4Dans ce tableau, les fruits ne sont pas parfaitement ronds et cernés, il est difficile de faire la différence entre les pommes et les oranges, le galbe du compotier s’étire anormalement vers la droite tandis que le bord haut de l’assiette semble rétracté, et enfin, la table nous apparaît bizarrement tordue et l’ensemble penche à l’avant comme si ses pieds étaient d’inégale hauteur.

5Voici en résumé les grandes lignes qui donnent toute sa cohérence à l’article et contribuent à faire de ce travail une introduction aux enjeux de refondation du sens de la perception chez Merleau-Ponty ainsi que la première formulation d’une pensée de l’art comme prolongement dévoilant du monde.
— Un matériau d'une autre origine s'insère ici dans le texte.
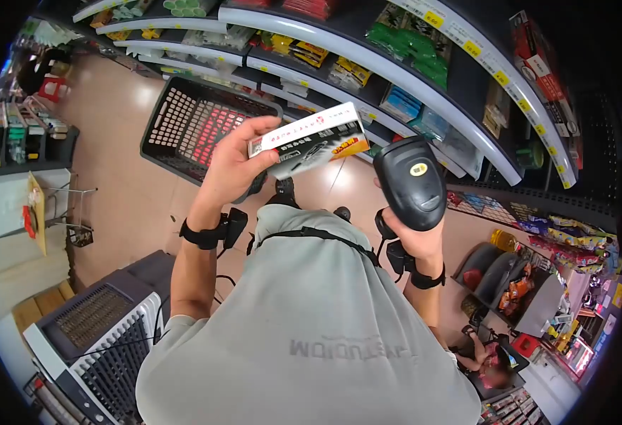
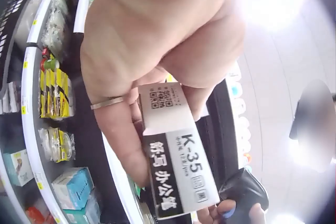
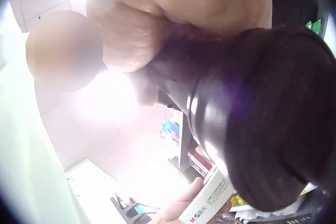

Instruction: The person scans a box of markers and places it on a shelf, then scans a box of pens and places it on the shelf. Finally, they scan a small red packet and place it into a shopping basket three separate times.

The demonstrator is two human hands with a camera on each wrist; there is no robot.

Cette dernière perspective charrie son lot d’interrogations et de doutes : n’appauvrit-il pas ici outre mesure le sens du travail de l’artiste, et ne réduit-il pas finalement la peinture à un rôle purement instrumental en la nivelant avec la perception ? Merleau-Ponty aura à cœur de préciser ce point dans ses travaux du début des années 1950. Dans le contexte de cette réédition, on comprend également que « Le doute de Cézanne » agit comme une première introduction, à la fois énigmatique et alléchante, à ce point d’appui central des raisonnements du jeune Merleau-Ponty qu’est la nouvelle psychologie. Un lecteur du « Doute » qui n’aurait pas lu les travaux de thèse du philosophe ni connaissance des avancées modernes de la psychologie reste profane sur le sujet mais prend toutefois conscience de son importance aux yeux de son auteur. En ce sens, le second article de cette réédition, « Le cinéma et la nouvelle psychologie », prend place de manière tout à fait cohérente à la suite du « Doute de Cézanne ». En considérant à nouveau la psychologie moderne comme point d’appui, mais cette fois-ci pour penser le cinéma, Merleau-Ponty explicite de manière bien plus frontale son rapport à cette dernière et répond ainsi indirectement à la frustration du lecteur du « Doute ».

Le film, un objet de perception comme les autres ?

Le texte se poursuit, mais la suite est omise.